Related Collectible
Lore
Botas da Caçada Selvagem
Caminhe suavemente.
IV:
Em meio ao caos, uma estrutura metálica solitária rangeu enquanto Trihn aguardava em silêncio mortal, montando mentalmente a sequência de eventos. A estrutura era delgada, bem torneada, como ela nunca vira antes. Tinha curvas que se perdiam umas nas outras, mas interligavam-se sem perder a distinção. Foi irresistível. Trihn deu um passo à frente e tirou a luva. Ela encostou a palma da mão nas pontas de metal cor de ônix. Lá dentro, algo tremeu e ganhou vida.
"O que você é?", ela perguntava, apesar das objeções preocupadas do Fantasma. A resposta foi dirigida só a ela. Pelo menos da primeira vez. O dia se prolongara noite adentro e ela deixara a cavidade, andara de lá pra cá no acampamento e retornara várias vezes às pontas de ônix. Ela perguntava, a coisa tecia a réplica. Poder, de diversas formas. Propósito. Tempo. Sentido. Qualquer característica que os ambiciosos pudessem reunir, ela enobreceria. Apararia o corte. Derreteria a gordura. Deglaçaria as aparas para dar sabor à carne. Um horror proteano de restos. Assombroso. Glória encarnada, tornada tangível no interior de quem a observava.
A coisa lhe mostrou a pilha de corpos que ela escalara com as garras.
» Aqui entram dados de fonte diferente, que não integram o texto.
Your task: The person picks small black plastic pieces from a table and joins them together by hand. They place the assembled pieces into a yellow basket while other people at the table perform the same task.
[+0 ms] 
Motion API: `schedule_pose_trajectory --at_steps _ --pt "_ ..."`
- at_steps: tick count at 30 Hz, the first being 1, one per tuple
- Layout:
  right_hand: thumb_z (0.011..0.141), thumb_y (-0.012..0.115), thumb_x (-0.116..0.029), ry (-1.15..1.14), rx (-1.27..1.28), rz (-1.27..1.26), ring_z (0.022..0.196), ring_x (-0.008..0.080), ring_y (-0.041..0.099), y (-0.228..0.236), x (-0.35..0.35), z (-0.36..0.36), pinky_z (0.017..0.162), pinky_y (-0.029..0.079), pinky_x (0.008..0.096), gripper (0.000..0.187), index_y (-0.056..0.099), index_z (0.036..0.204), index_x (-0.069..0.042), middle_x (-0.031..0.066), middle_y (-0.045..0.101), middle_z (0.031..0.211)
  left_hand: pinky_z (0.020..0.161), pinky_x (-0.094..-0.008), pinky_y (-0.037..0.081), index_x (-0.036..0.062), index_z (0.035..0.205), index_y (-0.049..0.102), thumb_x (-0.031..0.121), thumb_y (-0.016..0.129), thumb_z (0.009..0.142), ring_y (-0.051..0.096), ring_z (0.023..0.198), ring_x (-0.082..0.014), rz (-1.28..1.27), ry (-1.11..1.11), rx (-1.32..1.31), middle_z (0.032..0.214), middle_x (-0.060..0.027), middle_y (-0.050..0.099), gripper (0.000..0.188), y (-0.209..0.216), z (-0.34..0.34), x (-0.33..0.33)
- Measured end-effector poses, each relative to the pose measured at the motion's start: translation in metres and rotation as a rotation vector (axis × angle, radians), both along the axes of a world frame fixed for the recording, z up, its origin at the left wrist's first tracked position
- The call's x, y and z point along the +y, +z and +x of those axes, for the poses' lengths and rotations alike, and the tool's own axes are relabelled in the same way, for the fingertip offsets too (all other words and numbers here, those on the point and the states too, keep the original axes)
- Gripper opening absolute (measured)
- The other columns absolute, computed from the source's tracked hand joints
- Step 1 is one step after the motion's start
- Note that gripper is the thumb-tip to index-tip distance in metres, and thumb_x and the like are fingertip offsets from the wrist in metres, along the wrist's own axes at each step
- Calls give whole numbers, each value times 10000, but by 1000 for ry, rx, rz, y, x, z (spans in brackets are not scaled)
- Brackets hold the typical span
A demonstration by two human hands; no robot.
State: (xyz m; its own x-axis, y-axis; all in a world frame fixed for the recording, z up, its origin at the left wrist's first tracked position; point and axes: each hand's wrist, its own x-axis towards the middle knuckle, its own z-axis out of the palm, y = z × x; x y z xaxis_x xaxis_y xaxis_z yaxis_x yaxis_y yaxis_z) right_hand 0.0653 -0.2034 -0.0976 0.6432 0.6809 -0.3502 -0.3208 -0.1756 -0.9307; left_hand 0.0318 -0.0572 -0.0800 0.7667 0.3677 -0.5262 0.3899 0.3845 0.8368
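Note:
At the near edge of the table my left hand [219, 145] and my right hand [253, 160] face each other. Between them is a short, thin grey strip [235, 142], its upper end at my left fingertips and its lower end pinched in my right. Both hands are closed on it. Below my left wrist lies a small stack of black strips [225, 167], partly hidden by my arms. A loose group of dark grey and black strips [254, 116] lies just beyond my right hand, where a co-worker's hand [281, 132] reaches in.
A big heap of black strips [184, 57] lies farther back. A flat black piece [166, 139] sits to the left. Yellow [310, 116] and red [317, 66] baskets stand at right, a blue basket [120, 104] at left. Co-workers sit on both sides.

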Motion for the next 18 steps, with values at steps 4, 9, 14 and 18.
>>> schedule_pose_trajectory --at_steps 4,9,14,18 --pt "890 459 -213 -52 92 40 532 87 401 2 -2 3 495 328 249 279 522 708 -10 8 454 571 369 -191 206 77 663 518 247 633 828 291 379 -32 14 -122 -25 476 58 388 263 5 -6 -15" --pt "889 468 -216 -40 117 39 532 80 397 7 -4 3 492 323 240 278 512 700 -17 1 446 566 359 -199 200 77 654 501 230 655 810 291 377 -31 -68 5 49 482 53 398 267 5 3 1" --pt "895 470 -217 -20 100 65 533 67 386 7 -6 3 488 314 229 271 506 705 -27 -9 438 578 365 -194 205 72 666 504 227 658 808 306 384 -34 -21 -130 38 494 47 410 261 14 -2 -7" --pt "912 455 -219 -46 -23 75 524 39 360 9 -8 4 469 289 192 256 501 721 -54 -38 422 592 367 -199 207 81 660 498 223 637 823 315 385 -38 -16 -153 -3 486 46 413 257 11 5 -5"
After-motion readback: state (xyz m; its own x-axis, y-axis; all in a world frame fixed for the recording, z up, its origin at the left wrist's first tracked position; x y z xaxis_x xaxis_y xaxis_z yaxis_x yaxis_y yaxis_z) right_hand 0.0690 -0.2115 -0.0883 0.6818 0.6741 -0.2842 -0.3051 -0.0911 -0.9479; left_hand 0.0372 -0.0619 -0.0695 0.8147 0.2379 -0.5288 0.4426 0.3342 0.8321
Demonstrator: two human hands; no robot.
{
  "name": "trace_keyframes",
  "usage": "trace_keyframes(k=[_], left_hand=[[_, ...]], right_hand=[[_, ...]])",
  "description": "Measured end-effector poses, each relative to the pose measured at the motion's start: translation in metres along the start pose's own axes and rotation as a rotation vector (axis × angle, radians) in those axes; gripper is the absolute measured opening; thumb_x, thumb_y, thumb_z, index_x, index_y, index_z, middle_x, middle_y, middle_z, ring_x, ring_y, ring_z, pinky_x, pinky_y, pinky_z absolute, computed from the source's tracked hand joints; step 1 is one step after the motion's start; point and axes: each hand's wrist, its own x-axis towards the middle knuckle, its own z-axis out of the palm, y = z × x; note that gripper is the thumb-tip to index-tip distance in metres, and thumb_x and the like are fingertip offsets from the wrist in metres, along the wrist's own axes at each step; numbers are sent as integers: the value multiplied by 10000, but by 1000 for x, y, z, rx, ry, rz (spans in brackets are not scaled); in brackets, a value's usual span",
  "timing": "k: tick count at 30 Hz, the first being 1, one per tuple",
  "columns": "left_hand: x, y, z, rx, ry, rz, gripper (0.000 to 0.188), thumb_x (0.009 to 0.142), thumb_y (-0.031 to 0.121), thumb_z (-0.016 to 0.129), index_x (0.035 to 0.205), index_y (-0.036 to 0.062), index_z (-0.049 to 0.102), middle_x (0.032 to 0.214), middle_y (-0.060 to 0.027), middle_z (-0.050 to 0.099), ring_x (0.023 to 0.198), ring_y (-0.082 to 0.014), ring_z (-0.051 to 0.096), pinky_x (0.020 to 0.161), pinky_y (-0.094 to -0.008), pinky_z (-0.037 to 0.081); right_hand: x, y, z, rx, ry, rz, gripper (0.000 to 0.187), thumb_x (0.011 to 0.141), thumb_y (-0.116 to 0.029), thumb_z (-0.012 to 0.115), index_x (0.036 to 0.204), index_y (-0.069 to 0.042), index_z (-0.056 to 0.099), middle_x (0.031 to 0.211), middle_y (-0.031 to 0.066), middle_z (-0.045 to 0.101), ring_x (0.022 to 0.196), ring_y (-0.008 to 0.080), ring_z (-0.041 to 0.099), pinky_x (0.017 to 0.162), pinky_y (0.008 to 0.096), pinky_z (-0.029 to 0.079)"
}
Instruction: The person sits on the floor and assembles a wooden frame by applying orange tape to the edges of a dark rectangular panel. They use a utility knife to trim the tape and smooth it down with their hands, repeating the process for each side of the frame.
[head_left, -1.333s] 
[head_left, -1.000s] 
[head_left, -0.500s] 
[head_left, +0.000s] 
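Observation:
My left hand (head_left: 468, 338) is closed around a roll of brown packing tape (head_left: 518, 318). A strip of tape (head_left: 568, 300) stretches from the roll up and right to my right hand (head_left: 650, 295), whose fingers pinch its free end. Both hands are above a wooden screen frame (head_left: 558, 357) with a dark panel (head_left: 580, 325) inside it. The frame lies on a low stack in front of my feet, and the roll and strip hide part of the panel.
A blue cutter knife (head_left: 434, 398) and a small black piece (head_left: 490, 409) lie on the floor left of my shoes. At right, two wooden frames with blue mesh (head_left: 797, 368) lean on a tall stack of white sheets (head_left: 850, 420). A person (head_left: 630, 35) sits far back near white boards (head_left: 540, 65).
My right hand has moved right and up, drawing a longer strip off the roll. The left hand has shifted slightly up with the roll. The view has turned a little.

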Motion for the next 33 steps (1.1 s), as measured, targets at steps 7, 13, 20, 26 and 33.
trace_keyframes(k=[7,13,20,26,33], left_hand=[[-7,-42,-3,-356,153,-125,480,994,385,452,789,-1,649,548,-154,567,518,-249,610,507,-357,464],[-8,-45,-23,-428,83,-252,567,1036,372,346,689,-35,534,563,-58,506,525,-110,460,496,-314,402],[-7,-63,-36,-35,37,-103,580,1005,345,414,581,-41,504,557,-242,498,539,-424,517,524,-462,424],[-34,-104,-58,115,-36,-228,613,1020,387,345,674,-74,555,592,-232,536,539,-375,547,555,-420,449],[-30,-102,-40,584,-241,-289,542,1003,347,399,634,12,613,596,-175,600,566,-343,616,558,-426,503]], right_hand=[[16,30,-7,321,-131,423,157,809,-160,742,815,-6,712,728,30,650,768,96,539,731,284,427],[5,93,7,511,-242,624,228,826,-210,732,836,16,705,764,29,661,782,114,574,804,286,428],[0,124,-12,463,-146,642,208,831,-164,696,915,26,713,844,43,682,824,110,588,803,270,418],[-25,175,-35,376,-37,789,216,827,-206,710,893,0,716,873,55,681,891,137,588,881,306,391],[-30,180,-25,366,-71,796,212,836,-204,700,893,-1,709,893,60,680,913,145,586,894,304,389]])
A traição com que Driksys cobrira as lâminas de seus adversários. As ferramentas com que pretendiam estraçalhar seu Fantasma. Desencavou as muitas surras gravadas na memória dos ossos dela. Seus olhos ficaram vermelho-sangue. De ódio. Uma necessidade justificada de vingança. Ela viu uma cabeça espetada numa lança.
Mais.
Mais.
Mais.
Naquela noite, ela sonhou com o fosso. Se aquele ente de metal podia levá-la a Driksys, o caminho estava claro. Shakto disse que a coisa havia crescido, estava uma cabeça mais alta que antes. Ela achava que metal não crescia, que só podia ser remodelado ou reduzido, mas, refletindo melhor, acabou aceitando que agregar era crescer. Trihn voltou com ferramentas recolhidas de sua Lança: algumas tinham sido presentes; outras, descartadas por marcas que não precisavam mais delas; todas desgastadas pelo uso. Fluido de diluição roubado das Lanças estacionadas estabilizaria o processo. Três latas de éter furtadas do acampamento, ela pendurou num colar improvisado em volta do pescoço, e o restante foi guardado nos alforjes do veículo. Shakto não precisava alertá-la do perigo – ela já morrera uma vez. Sua primeira vitória, sua primeira recompensa. Isso lhe daria força, lhe daria foco. O Fantasma aguardaria seu retorno na superfície.
Ela dispôs as ferramentas no chão, diante da estrutura pontiaguda de ônix.
Seda pura sobre couro macio protegiam-nas do pó.
Com olhar firme, ela averiguou os instrumentos cromados.
Limpou com óleo e pano seco.
Preparou a Luz para estancar seu revigoramento se a coisa ficasse feia.
Conectou o medidor de dispersão amassado com fita transparente.
Coberta com um fio de ouro fino e impecável.
Sugou um fluido espesso cor de safira, adequadamente diluído.
Espetou a pele da coxa envolta em ataduras limpas.
Da carne ao ônix.
Indução.
O frio ardeu-lhe as veias. Os músculos tensionaram-se e protuberaram contra as bainhas de Luz em que ela os atara para não explodirem. Os ossos rangeram sob a força dos músculos aditivados. Ela lambeu os lábios para tirar deles o sabor de exalante matizado de nitrogênio salgado, e estremeceu. À medida em que seu corpo se estabilizava e os tremores subiam, Trihn levantou a cabeça num reflexo e esticou o pescoço. Sua mente se eletrizou. Sua coluna curvou-se a ponto de dobrar.